Microwave cavity-free hole burning spectroscopy of Er$^{3+}$:Y$_2$SiO$_5$ at millikelvin temperatures

TL;DR

This study demonstrates the potential of Er$^{3+}$:Y$_2$SiO$_5$ crystal as a quantum memory for microwave photons by high-resolution spectroscopy and spectral hole burning at millikelvin temperatures, revealing key relaxation mechanisms.

Contribution

It introduces microwave cavity-free hole burning spectroscopy for Er$^{3+}$:Y$_2$SiO$_5$ at millikelvin temperatures, advancing understanding of its spin dynamics for quantum memory applications.

Findings

Identified electronic and hyperfine transitions in Er$^{3+}$:Y$_2$SiO$_5$

Studied spin relaxation processes at millikelvin temperatures

Determined main relaxation mechanisms

Abstract

Efficient quantum memory is of paramount importance for long-distance quantum communications, as well as for complex large-scale computing architectures.
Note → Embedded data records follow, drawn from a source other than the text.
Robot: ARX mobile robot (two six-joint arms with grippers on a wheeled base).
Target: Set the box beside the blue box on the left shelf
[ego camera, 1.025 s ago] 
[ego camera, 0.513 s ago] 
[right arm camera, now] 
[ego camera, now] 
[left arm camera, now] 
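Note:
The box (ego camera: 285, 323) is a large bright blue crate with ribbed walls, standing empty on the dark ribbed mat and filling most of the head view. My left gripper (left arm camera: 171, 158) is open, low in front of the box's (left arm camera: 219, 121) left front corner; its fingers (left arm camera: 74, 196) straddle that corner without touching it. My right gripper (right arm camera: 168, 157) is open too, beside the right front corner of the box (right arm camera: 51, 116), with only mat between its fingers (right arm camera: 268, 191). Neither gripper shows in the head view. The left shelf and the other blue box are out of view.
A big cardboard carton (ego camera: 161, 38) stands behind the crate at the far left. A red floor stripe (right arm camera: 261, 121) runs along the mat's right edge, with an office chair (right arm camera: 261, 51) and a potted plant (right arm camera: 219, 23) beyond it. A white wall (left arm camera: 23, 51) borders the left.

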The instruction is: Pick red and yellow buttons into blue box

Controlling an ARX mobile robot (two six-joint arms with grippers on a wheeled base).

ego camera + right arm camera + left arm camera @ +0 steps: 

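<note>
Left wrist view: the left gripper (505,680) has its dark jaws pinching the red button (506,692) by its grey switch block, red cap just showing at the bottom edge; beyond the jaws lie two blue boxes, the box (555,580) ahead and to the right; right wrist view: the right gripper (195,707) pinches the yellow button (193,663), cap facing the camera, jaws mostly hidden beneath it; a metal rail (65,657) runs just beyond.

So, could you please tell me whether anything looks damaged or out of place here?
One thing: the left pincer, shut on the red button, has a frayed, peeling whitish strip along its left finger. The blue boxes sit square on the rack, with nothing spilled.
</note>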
We investigate the capability of Er$^{3+}$:Y$_2$SiO$_5$ crystal to serve as a quantum memory for the travelling microwave photons by employing techniques developed for dense optical ensembles. In our efforts to do so, we have performed high-resolution microwave spectroscopy of Er$^{3+}$:Y$_2$SiO$_5$, where we identified electronic spin as well as hyperfine transitions. Furthermore, we have explored spectral hole burning technique and studied the spin relaxation process at millikelvin temperatures, determined the main relaxation mechanisms, which lay the groundwork for further studies of the topic.